El Colectivo ha sede nel barrio di Villa Urquiza, quartiere storico del tango di Buenos Aires e Pino Enriquez è un chitarrista, compositore, componente del Trio Equina , docente del Conservatorio di Paris-Genevilliers, che nel 1997 decise di tornare in Argentina per dedicarsi all’insegnamento dei giovani del suo Paese.
La prima Borsa di Studio venne quindi attribuita a due ragazzi, Fernando Cappelletti chitarrista e Javier Vargas bandonéonista che formavano il gruppo Toma Dos.
Al termine dell’anno scolastico è sembrato naturale dare loro l’opportunità di verificare “sul campo” dei palcoscenici italiani quanto avevano studiato e imparato.
Con la collaborazione delle associazioni affiliate a FAITango venne organizzata una tournée che ebbe modo di toccare 12 città italiane offrendo loro l’occasione di maturare anche l’esperienza dell’esibizione su un palcoscenico estero.
L’anno successivo la coppia di musicisti beneficiari della Borsa di Studio venne individuata in José Maria Seoane chitarrista e Raul Vizzi bandonéonista, componenti del gruppo Don Satur, arcinota marca argentina di biscotti che solitamente fungevano da spuntino nei momenti di pausa nelle lezioni, tra un brano e l’altro.
Il terzo anno la fortuna arrise ad un gruppo tutto femminile: Las Novias del Tango Silvana Turco flauto tra-verso Karina Presenza violoncello Laura Cestona pianoforte, che ebbero anche l’onore di suonare per la Festa annuale di FAITango tenuta nel 2006 a Torino.
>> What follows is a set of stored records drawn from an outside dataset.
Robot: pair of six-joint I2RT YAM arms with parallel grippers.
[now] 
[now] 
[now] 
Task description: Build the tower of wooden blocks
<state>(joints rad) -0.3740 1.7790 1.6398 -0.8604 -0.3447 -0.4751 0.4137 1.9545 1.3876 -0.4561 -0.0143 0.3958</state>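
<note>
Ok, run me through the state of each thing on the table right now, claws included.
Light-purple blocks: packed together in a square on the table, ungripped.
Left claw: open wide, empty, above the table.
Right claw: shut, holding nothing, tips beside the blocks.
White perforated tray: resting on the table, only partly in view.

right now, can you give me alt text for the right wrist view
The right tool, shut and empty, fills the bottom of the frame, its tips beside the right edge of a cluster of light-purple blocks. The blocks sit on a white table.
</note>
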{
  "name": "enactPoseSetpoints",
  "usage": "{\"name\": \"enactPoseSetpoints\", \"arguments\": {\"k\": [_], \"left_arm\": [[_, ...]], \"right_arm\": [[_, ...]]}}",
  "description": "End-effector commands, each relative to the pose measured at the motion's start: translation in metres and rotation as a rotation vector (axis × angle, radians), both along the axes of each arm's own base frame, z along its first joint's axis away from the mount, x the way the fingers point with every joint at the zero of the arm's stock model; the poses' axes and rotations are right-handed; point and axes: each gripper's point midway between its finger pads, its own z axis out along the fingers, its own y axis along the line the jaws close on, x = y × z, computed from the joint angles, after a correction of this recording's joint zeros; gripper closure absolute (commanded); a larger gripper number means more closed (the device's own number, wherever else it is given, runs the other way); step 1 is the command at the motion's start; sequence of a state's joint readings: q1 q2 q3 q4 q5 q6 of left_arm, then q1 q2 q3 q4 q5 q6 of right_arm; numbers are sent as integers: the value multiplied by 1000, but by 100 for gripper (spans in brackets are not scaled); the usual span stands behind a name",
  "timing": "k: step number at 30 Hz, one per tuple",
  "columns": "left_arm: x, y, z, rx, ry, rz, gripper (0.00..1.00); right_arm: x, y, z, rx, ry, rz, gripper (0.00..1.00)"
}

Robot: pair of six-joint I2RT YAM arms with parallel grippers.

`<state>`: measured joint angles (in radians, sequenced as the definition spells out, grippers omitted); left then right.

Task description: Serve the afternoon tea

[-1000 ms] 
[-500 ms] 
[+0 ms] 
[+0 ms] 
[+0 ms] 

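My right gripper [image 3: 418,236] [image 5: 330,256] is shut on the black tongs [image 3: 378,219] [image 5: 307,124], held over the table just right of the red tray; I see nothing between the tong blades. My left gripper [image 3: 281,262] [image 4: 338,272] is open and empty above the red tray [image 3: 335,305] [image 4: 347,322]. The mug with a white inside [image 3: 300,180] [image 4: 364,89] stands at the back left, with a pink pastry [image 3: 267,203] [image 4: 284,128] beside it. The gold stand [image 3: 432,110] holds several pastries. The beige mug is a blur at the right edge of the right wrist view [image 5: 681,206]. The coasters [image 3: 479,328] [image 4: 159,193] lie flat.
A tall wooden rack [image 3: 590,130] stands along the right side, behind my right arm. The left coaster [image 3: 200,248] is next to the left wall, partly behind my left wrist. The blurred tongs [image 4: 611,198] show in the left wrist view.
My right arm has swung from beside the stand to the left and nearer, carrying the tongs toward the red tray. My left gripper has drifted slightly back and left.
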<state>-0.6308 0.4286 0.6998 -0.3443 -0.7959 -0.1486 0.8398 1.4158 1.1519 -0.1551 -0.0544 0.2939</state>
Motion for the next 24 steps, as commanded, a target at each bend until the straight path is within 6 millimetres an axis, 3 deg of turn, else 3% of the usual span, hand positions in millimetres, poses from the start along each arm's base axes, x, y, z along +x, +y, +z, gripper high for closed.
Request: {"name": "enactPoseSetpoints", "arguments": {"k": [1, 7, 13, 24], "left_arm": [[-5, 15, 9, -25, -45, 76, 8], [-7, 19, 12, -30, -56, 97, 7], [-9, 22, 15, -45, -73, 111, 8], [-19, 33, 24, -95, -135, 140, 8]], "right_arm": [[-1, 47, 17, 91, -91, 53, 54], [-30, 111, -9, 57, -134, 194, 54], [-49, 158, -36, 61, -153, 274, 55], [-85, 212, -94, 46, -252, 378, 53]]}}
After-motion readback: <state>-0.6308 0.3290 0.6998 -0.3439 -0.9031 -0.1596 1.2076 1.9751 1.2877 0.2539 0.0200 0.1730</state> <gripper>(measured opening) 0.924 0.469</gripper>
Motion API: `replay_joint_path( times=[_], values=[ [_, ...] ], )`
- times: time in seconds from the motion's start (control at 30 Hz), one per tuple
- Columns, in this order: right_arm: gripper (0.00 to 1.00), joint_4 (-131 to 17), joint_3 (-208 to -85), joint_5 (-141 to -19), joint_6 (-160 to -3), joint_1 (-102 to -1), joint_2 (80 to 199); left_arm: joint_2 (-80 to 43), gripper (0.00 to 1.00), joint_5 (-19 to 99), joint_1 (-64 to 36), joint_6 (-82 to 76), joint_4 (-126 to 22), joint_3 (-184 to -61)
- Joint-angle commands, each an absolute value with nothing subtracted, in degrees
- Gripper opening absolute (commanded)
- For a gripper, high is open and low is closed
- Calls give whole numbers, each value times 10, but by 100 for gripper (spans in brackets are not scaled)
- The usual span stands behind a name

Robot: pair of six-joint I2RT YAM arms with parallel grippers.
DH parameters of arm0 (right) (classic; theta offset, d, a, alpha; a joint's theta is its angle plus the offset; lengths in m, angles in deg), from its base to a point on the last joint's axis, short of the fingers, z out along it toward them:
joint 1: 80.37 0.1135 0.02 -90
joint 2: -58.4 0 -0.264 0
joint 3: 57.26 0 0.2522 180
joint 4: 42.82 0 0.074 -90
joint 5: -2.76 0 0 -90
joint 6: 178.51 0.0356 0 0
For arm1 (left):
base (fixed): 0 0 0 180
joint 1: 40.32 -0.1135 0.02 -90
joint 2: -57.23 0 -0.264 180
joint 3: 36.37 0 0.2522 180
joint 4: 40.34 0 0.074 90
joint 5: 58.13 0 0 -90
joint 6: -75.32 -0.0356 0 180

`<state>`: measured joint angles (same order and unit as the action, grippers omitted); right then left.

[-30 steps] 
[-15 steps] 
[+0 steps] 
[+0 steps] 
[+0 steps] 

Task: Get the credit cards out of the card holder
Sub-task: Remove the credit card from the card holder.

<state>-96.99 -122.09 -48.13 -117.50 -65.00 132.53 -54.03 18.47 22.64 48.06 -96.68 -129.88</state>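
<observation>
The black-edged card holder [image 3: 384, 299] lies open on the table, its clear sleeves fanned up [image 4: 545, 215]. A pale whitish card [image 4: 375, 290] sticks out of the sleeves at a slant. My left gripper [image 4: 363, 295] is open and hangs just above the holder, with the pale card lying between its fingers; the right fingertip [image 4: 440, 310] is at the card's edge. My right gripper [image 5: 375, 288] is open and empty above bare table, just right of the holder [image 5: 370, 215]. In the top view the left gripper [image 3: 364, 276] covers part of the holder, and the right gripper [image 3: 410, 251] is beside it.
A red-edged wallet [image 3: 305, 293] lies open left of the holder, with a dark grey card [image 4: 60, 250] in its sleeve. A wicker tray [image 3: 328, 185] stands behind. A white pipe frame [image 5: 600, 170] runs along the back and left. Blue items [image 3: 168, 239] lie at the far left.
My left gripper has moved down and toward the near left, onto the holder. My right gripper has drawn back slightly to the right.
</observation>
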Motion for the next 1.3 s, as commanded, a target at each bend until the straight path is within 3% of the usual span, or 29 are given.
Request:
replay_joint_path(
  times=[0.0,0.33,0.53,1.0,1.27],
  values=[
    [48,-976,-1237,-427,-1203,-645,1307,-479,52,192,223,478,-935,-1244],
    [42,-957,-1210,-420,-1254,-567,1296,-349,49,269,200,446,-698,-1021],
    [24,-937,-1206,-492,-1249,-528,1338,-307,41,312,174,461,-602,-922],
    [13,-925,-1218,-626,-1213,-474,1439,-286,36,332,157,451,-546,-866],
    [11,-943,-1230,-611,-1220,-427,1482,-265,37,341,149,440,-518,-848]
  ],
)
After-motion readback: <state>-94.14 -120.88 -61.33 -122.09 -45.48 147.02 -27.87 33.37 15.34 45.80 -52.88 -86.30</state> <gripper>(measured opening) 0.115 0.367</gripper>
Ecco comunque il riepilogo delle Borse erogate ed i relativi beneficiari:
– 2003 Duo Toma Dos – Fernando Cappelletti e Javier Vargas
– 2004 Duo Don Satur – Raúl Vizzi e José Maria Seoane
– 2005 Las Novias del Tango – Silvana Turco, Laura Cestona e Karina Presenza
– 2006 Quinteto Medias Corridas – Laura Zilber, J Pablo Dicovsky, Rafael Velasco, Cecilia Bruno e Nelson Ostroiesky
– 2007 Duo Mano a Mano – Pol Forastiero y Damián Ricard
– 2008 Juan Maurín – Juan Manuel Padilla – Javier Fasina
– 2009 Trio Bien Debute – Ma del Carmen Coiro Palumbo, Fernando Sánchez, Manuel Villar
– 2010 Seminario de Altos Estudios Armónicos en el Tango con Pol Forastiero, Matilde Vitullo, Javier Fasina y Fernando Sánchez

Quali sono stati i risultati :
– il Duo Toma Dos purtroppo si è sciolto;
– il Duo Don Satur lavora intensamente in Messico con altri musicisti;
– Las Novias del Tango lavorano a Buenos Aires nei migliori locali;
– il Quintetto Medias Corridas si è diviso con diverse destinazioni;
– il Duo Mano a Mano e tutti i successivi beneficiari proseguono la loro attività nell’ambiente
musicale di Buenos Aires.

Possiamo quindi affermare che le Borse di Studio erogate da FAITango hanno aiutato
concretamente la crescita professionale di un bel numero di artisti argentini.